The aquarium has created a new exhibit area devoted to ring-tailed lemurs and other animals native to Madagascar, an African island country where 80 percent of the plants and animals are found nowhere else in the world.
Clearly, the lemurs are the stars of Journey to Madagascar, which opens Saturday. But also appealing — or unappealing as the case may be — are the hissing cockroaches. The display has a "pop up" feature where guests can crawl inside and get face to face with the bugs — thankfully, from behind glass. To add to the creep factor, an audio recording plays the roaches' hissing sound.
The exhibit also includes a leaf-tailed gecko whose tail looks like a dead leaf, coconut crabs with shells that look like coconuts and Malagasy cat-eyed snakes with big, beady eyes. The aquarium left the window in the floor that looks down into the shark tank — a favorite feature among many guests.

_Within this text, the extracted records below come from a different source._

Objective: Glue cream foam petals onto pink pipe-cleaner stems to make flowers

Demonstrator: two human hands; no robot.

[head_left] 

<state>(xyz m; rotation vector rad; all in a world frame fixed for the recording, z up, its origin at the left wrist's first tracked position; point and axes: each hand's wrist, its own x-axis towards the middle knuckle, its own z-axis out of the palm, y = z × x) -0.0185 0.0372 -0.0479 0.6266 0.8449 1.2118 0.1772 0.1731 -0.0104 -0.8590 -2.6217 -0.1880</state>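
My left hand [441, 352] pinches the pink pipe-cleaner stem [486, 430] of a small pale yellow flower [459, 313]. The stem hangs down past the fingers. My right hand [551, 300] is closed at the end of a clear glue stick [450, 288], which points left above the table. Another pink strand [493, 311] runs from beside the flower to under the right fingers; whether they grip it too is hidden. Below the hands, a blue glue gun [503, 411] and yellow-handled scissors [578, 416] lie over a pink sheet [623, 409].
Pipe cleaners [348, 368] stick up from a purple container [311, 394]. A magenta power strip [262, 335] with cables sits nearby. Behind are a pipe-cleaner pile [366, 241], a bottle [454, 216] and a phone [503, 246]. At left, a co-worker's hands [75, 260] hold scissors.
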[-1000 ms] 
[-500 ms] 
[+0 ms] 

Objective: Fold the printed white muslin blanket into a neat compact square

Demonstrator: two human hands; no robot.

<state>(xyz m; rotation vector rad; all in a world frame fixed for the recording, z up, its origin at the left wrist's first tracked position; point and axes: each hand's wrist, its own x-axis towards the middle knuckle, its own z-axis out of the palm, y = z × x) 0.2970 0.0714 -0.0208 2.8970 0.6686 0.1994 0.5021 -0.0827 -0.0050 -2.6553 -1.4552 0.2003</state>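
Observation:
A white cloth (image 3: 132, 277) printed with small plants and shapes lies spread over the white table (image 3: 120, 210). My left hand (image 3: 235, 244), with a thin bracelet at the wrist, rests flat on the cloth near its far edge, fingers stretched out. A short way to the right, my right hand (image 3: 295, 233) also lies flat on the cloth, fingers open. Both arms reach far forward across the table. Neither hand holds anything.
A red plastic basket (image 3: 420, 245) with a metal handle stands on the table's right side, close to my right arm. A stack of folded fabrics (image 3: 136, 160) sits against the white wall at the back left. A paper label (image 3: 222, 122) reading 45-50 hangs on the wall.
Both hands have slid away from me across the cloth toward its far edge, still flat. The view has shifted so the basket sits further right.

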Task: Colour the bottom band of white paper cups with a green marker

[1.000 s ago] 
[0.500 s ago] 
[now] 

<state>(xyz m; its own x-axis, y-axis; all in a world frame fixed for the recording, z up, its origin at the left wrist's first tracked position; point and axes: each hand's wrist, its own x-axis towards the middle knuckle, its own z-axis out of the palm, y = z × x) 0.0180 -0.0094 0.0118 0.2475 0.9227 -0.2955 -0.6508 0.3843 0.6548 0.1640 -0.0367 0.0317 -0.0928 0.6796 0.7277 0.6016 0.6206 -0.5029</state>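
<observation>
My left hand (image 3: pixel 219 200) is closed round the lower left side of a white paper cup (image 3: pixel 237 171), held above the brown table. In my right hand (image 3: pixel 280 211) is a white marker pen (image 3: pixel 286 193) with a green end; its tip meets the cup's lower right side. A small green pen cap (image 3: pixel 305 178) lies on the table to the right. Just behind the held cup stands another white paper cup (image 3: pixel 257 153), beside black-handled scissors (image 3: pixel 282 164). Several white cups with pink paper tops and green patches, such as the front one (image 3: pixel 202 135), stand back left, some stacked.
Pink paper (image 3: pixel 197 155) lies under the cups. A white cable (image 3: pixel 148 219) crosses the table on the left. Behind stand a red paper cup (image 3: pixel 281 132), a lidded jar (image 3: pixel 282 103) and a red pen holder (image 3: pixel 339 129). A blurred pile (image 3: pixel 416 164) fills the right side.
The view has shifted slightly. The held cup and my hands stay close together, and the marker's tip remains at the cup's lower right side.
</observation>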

The exhibit was funded by a $100,000 donation from the Yob Family Foundation in Tampa, said aquarium spokeswoman Katherine Claytor. The foundation, which gives to several local charities, was started by Jon Yob, president of Creative Recycling.

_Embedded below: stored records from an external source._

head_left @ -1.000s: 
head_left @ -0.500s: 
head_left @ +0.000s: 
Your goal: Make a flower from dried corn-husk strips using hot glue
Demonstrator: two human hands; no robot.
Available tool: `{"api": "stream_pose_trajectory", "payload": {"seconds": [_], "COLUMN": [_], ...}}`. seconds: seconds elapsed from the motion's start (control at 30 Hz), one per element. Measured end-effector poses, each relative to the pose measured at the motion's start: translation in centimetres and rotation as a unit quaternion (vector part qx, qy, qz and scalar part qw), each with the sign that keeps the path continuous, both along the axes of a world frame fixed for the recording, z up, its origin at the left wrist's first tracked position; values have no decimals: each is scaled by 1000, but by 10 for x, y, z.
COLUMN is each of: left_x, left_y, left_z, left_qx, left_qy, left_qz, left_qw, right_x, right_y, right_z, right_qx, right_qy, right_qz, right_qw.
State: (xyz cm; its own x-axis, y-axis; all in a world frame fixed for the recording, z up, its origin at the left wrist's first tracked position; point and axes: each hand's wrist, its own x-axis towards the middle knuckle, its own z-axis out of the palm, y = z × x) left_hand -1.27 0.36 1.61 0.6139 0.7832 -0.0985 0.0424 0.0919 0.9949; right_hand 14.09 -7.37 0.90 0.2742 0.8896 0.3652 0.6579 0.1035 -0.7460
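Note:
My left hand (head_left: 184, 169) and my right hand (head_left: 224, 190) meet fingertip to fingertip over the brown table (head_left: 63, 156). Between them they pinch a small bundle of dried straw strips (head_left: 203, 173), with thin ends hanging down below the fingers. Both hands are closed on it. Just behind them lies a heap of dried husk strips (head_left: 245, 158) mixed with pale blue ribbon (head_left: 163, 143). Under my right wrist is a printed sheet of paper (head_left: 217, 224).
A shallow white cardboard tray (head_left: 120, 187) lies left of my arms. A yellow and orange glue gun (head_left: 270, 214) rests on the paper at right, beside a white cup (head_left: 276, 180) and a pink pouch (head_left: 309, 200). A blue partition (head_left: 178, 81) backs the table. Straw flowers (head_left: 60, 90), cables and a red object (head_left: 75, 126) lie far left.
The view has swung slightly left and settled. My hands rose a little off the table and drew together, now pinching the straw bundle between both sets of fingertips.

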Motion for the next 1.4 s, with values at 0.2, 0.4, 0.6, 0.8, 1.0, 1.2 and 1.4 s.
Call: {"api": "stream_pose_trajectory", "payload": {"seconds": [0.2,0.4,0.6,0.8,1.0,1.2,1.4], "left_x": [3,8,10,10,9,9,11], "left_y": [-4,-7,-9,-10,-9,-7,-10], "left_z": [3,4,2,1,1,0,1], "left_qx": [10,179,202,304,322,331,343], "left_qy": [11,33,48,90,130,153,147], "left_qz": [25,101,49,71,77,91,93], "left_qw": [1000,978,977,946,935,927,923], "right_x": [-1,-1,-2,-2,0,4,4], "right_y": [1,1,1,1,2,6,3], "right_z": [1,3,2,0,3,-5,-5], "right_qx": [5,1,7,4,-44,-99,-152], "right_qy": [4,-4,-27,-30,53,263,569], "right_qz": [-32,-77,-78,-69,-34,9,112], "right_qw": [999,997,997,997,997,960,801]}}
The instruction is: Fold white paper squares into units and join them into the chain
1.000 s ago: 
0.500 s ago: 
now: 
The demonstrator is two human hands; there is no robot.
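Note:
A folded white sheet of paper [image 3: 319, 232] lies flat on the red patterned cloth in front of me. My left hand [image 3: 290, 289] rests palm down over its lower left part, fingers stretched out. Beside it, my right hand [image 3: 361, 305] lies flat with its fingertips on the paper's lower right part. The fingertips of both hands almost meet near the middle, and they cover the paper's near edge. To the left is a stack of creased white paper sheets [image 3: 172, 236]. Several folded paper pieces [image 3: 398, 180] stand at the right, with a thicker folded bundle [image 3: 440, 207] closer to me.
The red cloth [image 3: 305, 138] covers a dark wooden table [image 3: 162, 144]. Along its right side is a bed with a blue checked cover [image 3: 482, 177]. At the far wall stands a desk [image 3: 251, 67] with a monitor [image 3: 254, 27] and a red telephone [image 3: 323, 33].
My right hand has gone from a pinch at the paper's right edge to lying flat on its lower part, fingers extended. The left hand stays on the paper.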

Journey to Madagascar is designed to enhance the guest experience and give people a new reason to come back, Claytor said. It replaced the outdated Aquariumania Gallery located above the Wetlands Trail on the upper level and is included in the regular price of admission.
The exhibit has no direct connection to the popular Madagascar family movies but will likely benefit from the association, aquarium officials said. The project development team chose to highlight lemurs, an endangered primate with golden eyes, because they tell a bigger story about Madagascar and its problems with poverty and political instability. Lemur populations have recently declined because of illegal hunting for bushmeat and pet trade.

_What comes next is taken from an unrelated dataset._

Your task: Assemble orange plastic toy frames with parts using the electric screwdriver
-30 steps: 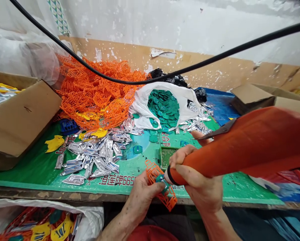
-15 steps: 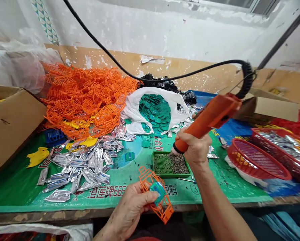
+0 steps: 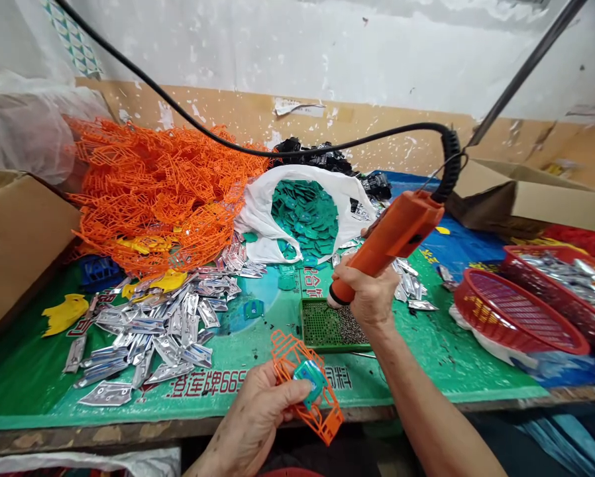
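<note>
My left hand [image 3: 265,407] pinches an orange plastic frame [image 3: 333,414] near the table's front edge. A green plastic piece [image 3: 309,381] lies on that frame, pressed under my thumb. My right hand [image 3: 374,291] is wrapped round an orange electric screwdriver [image 3: 389,232], tilted with its pale tip down to the left. That tip is over a green tray [image 3: 322,346] of small dark screws [image 3: 344,324]; whether it touches them I cannot tell. Beyond the tray, a white bag [image 3: 258,205] lies on its side, full of green pieces [image 3: 305,215].
Silver metal plates [image 3: 165,331] lie heaped at left, before a pile of orange frames [image 3: 153,185]. A cardboard box [image 3: 19,245] stands far left. Red baskets [image 3: 521,318] are at right. A black cable [image 3: 188,116] hangs across to the screwdriver.
My right hand and the screwdriver have moved left over the tray. The left hand still holds the frame and green piece in nearly the same spot. The view has shifted slightly.
</note>
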`<move>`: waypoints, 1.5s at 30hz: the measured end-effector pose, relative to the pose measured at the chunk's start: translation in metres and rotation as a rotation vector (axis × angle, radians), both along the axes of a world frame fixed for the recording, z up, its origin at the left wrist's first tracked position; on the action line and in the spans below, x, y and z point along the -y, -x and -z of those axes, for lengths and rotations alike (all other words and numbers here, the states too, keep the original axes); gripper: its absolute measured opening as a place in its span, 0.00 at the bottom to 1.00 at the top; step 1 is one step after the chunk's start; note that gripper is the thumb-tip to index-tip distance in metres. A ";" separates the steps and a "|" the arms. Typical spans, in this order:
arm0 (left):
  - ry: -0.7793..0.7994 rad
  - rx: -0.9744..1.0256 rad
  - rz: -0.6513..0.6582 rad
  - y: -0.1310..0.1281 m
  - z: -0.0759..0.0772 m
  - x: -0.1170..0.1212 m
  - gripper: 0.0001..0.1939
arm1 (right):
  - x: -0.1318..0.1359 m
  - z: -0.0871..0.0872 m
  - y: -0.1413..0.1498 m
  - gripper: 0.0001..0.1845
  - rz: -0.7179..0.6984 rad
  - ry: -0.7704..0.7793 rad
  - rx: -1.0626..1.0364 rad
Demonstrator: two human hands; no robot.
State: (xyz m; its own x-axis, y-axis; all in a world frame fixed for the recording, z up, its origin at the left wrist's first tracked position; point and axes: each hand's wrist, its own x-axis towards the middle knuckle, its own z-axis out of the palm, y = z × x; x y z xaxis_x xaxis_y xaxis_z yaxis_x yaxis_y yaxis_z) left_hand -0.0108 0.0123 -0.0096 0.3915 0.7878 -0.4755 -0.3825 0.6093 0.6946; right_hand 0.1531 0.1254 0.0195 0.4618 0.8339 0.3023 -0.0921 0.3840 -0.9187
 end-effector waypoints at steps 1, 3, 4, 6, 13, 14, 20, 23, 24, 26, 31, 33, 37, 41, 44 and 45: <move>0.000 0.006 -0.010 0.000 0.000 0.000 0.15 | 0.000 0.001 0.000 0.11 -0.002 0.003 0.002; 0.006 0.017 -0.030 0.000 0.000 0.000 0.13 | 0.000 0.002 0.000 0.11 -0.003 0.003 0.008; 0.011 0.022 -0.038 0.001 0.001 0.000 0.13 | -0.001 0.002 0.000 0.10 -0.003 0.002 0.011; 0.018 0.029 -0.049 0.001 0.001 0.001 0.13 | -0.001 0.004 0.000 0.10 -0.007 0.000 0.020; 0.036 0.031 -0.065 0.001 0.001 0.001 0.14 | -0.002 0.008 0.000 0.10 -0.019 -0.011 0.041; 0.039 0.030 -0.069 0.001 0.000 0.001 0.14 | -0.001 0.008 0.000 0.10 -0.020 -0.012 0.042; 0.064 0.030 -0.121 0.000 0.000 -0.002 0.16 | -0.001 0.006 0.001 0.12 -0.023 -0.018 0.041; 0.062 0.042 -0.139 0.000 0.002 -0.003 0.16 | 0.000 0.004 0.002 0.14 -0.027 -0.018 0.034; 0.059 0.048 -0.140 0.000 0.003 -0.003 0.16 | 0.000 0.004 0.003 0.13 -0.027 -0.015 0.032; 0.061 0.058 -0.138 0.001 0.004 -0.003 0.17 | -0.001 0.004 0.004 0.12 -0.026 -0.013 0.026; 0.076 0.064 -0.180 0.000 0.003 -0.004 0.18 | -0.003 0.001 0.002 0.10 0.004 -0.032 -0.006; 0.086 0.059 -0.206 0.000 0.002 -0.004 0.18 | 0.000 -0.006 0.000 0.10 0.008 -0.046 -0.025; 0.077 0.064 -0.233 -0.001 0.002 -0.003 0.18 | 0.022 -0.032 -0.002 0.09 -0.078 -0.087 -0.086; 0.055 0.083 -0.223 -0.001 0.004 -0.004 0.16 | 0.059 -0.057 0.001 0.10 -0.227 -0.117 -0.128; 0.048 0.094 -0.206 -0.001 0.004 -0.004 0.16 | 0.079 -0.063 0.006 0.10 -0.290 -0.093 -0.132; 0.046 0.097 -0.198 -0.001 0.004 -0.004 0.17 | 0.084 -0.062 0.008 0.11 -0.298 -0.082 -0.140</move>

The aquarium's three lemurs — two females, Annie Oakley and her daughter, Emmie Lou, and one neutered male, Remington — were donated by a wildlife center on St. Catherines Island off the Georgia coast. They arrived at the aquarium in October and have acclimated well to the staff and environment, said Elena Lamar, the aquarium's associate curator. Introducing primates to the aquarium complements the mix of aquatic animals, which includes otters, also mammals.
"This is a great place to be a lemur," Lamar said. Roseate Spoonbills randomly fly by the lemurs' tree-filled enclosure.
Journey to Madagascar is the aquarium's largest new exhibit since Stingray Beach opened last year. It coincides with the addition of a new penguin display area directly underneath called Penguin Point. The aquarium has several African black-footed penguins but, until now, they were on view only once a day during the Penguin Promenades and for behind-the-scenes tours.
The penguin exhibit centers around Boulders Beach, a popular tourist spot near Cape Town, South Africa, known for its large colony of penguins. It's just around the bend from Madagascar.